Com o movimento, a área de produtos inovadores conseguiu ganhos de 10% nas vendas com marcas como Ibrance, para tratamento do câncer de mama, e com o anticoagulante Eliquis. No último ano, a receita da companhia subiu de US$ 49 bilhões para US$ 51 bilhões. Para 2016, a estimativa é que chegue a US$ 53 bilhões. “Perder patentes faz parte do jogo, mas a crise também nos traz oportunidades para aprimoramento”, diz Victor Mezei, presidente da Pfizer no Brasil. O mercado nacional, segundo o CEO, ainda ajudou.
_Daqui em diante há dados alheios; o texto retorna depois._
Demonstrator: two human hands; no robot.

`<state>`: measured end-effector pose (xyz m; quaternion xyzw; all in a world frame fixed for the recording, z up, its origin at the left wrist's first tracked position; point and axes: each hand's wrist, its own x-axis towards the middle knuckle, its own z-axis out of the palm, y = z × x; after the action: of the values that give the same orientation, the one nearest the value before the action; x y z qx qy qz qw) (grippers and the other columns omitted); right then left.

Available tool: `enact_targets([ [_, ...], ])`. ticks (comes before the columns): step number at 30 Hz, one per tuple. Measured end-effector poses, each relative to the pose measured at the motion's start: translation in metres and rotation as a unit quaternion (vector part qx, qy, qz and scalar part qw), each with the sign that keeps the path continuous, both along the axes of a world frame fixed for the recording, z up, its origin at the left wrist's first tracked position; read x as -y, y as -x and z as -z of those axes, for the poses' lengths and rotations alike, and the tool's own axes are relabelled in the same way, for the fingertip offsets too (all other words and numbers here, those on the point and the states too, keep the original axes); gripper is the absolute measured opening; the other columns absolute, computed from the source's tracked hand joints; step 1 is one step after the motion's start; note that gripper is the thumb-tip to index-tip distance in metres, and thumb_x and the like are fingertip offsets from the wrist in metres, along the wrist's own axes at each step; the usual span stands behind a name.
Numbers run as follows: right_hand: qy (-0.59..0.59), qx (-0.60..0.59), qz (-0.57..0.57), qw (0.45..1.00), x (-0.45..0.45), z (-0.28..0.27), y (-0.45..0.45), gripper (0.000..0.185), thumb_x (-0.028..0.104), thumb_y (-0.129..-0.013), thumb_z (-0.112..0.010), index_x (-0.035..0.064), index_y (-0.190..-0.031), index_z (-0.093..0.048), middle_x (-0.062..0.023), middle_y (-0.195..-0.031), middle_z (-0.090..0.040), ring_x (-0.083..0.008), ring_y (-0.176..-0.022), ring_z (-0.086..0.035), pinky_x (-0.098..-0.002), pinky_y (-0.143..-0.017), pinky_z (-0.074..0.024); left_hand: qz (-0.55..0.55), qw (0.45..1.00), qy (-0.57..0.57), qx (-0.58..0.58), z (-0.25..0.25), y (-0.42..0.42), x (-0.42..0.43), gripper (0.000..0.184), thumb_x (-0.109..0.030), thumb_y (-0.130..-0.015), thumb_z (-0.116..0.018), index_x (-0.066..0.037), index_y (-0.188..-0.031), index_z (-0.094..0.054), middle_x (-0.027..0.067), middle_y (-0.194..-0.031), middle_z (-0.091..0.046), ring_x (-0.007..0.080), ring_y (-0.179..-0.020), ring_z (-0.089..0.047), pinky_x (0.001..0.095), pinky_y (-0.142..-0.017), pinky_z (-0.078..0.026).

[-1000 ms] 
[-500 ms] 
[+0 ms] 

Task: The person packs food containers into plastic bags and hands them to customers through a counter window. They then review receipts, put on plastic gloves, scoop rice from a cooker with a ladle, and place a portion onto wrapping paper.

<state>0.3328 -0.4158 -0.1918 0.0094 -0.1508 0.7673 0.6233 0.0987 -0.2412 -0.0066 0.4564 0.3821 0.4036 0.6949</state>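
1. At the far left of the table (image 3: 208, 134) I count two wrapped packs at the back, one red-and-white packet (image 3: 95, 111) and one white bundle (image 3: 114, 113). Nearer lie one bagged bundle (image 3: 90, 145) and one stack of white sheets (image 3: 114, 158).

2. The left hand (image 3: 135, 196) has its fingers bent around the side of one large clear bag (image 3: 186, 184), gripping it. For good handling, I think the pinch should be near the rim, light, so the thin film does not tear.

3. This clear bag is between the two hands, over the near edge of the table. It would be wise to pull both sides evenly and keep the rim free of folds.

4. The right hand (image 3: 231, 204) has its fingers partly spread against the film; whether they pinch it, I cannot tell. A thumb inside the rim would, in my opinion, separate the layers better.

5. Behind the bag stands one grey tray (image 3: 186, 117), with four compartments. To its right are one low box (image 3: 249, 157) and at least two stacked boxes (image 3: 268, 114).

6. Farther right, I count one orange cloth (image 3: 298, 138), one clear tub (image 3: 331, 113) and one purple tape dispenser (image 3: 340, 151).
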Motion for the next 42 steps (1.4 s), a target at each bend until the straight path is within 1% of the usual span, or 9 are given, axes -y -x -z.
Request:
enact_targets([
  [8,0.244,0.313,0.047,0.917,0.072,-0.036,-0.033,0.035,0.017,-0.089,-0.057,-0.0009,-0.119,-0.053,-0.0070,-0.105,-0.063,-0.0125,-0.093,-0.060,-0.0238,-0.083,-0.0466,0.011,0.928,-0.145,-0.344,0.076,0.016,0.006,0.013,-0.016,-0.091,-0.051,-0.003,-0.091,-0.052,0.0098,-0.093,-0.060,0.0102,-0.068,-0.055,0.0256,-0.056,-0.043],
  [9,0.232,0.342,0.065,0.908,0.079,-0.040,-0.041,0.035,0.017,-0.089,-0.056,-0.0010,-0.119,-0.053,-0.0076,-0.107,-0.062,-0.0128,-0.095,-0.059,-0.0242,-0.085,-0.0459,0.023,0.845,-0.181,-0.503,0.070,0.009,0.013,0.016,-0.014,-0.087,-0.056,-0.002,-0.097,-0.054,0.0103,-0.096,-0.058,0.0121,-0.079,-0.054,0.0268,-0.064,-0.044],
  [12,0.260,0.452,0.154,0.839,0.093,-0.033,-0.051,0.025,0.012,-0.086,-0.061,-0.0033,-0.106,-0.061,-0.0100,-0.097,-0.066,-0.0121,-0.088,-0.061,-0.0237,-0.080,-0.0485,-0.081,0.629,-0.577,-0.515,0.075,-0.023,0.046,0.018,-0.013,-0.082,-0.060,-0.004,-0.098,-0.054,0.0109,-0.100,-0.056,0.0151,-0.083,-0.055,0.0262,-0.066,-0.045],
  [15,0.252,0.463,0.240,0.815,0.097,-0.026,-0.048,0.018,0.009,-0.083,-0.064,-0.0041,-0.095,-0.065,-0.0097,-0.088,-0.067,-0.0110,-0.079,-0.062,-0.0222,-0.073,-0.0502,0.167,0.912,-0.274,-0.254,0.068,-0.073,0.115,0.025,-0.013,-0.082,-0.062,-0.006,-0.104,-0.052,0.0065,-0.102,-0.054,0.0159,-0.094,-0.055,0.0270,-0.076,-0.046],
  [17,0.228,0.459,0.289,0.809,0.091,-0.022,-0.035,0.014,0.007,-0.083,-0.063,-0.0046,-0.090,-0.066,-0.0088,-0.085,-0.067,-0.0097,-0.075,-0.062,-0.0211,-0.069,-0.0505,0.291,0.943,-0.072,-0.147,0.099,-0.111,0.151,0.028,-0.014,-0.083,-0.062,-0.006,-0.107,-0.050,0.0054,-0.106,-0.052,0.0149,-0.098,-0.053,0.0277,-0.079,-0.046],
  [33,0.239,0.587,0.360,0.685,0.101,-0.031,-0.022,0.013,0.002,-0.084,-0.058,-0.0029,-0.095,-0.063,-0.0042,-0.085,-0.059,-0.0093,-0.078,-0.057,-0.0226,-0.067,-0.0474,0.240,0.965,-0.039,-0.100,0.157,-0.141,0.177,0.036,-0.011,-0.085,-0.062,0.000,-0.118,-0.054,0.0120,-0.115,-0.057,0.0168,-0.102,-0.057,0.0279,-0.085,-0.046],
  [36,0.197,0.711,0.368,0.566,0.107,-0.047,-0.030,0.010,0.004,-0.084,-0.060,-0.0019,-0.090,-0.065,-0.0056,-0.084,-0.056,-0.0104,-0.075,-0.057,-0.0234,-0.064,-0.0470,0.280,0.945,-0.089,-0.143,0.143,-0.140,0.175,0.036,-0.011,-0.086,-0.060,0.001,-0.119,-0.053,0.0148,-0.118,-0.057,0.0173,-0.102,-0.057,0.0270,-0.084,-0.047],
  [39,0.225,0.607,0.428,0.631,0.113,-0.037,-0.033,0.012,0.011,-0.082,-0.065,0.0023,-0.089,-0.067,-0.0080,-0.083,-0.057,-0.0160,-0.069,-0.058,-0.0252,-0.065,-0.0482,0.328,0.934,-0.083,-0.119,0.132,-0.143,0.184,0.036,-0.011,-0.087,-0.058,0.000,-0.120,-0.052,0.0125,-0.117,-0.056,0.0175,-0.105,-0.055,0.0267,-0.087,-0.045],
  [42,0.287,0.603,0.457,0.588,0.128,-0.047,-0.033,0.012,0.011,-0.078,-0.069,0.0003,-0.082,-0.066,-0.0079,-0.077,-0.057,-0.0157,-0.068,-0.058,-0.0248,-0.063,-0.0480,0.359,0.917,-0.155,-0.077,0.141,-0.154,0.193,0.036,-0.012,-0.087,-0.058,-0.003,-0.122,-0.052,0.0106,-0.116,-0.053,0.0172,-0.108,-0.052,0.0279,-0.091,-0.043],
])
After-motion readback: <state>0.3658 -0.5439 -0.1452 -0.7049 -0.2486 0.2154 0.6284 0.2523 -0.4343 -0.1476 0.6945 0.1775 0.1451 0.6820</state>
Por aqui, o crescimento nunca parou – nem mesmo nas marcas em que a exclusividade ficou para trás. Para este ano, é esperado um aumento de 6% nas vendas. No caso do Viagra, por exemplo, a queda da patente impactou nos preços – uma pílula passou a custar R$ 2, ante R$ 15 anteriormente –, mas também popularizou o produto. De acordo com Mezei, apesar de ter perdido uma boa margem, as vendas saltaram 80%. A dependência dos blockbusters acabou, mas a receita com eles ainda ajuda a financiar novos caminhos.